Oysa öyle mi? Su salt bir mal mı ve onun üzerinden insan sonsuza kadar dilediği gibi kar elde edebilir mi? Ölmez klasiğimiz Dede Korkut’ta ‘su Hak didarın görmüştür’ diye bir mısra var. Bu değerli şairimiz İlhan Berk tarafından ilhamla güncellenmiştir: ‘su Allah’ın yüzünü görmüştür.’ Ahmet Hamdi Tanpınar, Beş Şehir’in İstanbul girişinde çocukluğunda, bir Arabistan şehrinde sıklıkla hastalanan ve her hastalık hummasına tutulduğunda İstanbul sularını sayıklayan bir kadından söz açar. O kadına göre İstanbul su demektir. İnsanın bir su damlasından yaratıldığı bilgisi konunun ne kadar metafizik çağrışım taşıdığını anlatmaya yetmiyorsa su içene yılan bile dokunmaz sözünün hiçbir karşılığı yoktur. Çocukken bir bardak su verdiğimiz yaşlılar ‘su gibi devletiniz aksın’ derlerdi. Sevdiği birisinin, anne veya babasının son nefesinde yanında olmak ve ona bir damla su vermek en içli arzusuydu insanların. Su ile başlıyor su ile bitiyorduk çünkü. Kötüler için ‘ölsen bir yudum su vermez’ sözü boşuna değilmiş. Böyle giderse kimse kimseye ölse bir yudum su vermeyecek. Öyleyse niçindi şu taçlı ve alınlı çeşmeler. Su kemerleri. Yollar boyu açılmış kuyular. Onlara şiirler düzen şairler. ‘Çoban Çeşmesi’, ‘Sebil ve Güvercinler’…Dicle, Fırat, Kevser ırmak değil mi? Kerbela’nın özü de su değil mi?
***
Her şey bu plastik şişelerle başladı. Şair çok önceden söylemişti oysa. ‘Halbuki korkulacak bir şey yoktu ortalıkta/ her şey naylondandı o kadar’. Naylon. Aşama aşama insanın beynini ve ruhunu da kapladı. İhtirasının muşambasına dönüştü. ‘Dest-busu arzusuyla ger ölsem dostlar/ Kuze eylen toprağım sunun onunla yâre su’ diyen şairi fuzuli mi okuduk. Hangi gerekçe ile bu beytin bir şiir şaheseri olduğunu kime söyleyeceğiz? Haydi bunları geçtiniz, ya ikide bir ayağa kalkıp heyecanla okuduğunuz, saçlarınızın dibi kızarıncaya kadar heyecanlandığınız ‘Sakarya Türküsü’ başka bir dilde mi yazıldı?
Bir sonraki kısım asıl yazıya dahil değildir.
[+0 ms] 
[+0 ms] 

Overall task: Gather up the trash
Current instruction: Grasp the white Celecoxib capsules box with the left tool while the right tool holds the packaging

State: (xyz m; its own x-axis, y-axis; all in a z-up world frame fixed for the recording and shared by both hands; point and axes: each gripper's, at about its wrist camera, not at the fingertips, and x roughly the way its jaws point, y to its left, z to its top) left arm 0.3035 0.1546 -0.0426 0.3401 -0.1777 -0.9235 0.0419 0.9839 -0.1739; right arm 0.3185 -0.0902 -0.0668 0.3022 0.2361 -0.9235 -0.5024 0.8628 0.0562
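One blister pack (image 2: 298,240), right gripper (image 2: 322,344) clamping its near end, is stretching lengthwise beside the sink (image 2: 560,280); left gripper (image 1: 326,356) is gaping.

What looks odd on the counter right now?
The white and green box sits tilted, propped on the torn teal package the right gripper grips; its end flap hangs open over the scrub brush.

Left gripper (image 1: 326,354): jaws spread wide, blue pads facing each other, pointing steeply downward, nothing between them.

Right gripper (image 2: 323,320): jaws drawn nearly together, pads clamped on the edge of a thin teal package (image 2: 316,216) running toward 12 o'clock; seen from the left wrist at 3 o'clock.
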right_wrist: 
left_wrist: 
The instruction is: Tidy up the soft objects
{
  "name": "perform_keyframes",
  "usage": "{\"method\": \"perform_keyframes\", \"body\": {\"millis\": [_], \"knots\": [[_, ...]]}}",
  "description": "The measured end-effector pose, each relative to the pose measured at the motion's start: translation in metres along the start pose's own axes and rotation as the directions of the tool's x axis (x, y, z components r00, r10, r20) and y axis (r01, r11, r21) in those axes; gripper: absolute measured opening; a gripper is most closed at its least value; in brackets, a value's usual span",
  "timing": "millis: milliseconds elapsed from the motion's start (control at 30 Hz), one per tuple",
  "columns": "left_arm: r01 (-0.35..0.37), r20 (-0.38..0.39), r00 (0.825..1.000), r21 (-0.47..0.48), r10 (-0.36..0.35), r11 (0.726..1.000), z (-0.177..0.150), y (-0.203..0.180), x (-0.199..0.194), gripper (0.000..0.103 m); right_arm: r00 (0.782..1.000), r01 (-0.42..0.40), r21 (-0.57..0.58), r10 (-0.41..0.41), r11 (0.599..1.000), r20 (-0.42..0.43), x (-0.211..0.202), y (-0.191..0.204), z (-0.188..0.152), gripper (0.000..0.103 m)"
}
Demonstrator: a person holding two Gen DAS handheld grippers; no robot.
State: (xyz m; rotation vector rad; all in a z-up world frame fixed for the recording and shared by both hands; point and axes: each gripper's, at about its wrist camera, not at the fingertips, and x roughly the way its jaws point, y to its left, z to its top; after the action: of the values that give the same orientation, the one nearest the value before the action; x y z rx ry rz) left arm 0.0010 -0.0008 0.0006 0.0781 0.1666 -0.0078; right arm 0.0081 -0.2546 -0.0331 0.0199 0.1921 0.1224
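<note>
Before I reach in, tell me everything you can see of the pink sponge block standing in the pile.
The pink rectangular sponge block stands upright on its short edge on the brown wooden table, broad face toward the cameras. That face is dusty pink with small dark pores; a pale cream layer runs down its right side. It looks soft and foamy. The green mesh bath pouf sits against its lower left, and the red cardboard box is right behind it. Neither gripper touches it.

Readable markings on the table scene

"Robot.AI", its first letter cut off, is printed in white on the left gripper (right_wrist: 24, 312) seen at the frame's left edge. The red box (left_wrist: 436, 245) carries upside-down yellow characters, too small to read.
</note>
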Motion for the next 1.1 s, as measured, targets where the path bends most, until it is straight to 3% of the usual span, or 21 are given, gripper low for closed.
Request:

Denizler su değil mi? Onların her birini kim kirletti? Göllere ne oldu? Uzaylılar mı işgal etti? Su barbarlığı şimdi ticari bir dalga olarak herkesin iştahını kabartmayı sürdürsün Nuh Tufanı’nın su ile ilişkisi bir kenara bırakılsın. Sudan ucuz diye bir söz vardı o rafa kalksın. Orhan Veli’nin ‘acı su’ sözü geride kalsın. Koli koli, şişe şişe sular. Su yüklü kamyonlar. Su indirilen market önleri. Sıra sıra dizilen sular. Havaalanları. Cafeler. Restoranlar. Her yere sular yığılsın. Şiştikçe şişsin cepler. Sonra da…Barbarları bekleyelim…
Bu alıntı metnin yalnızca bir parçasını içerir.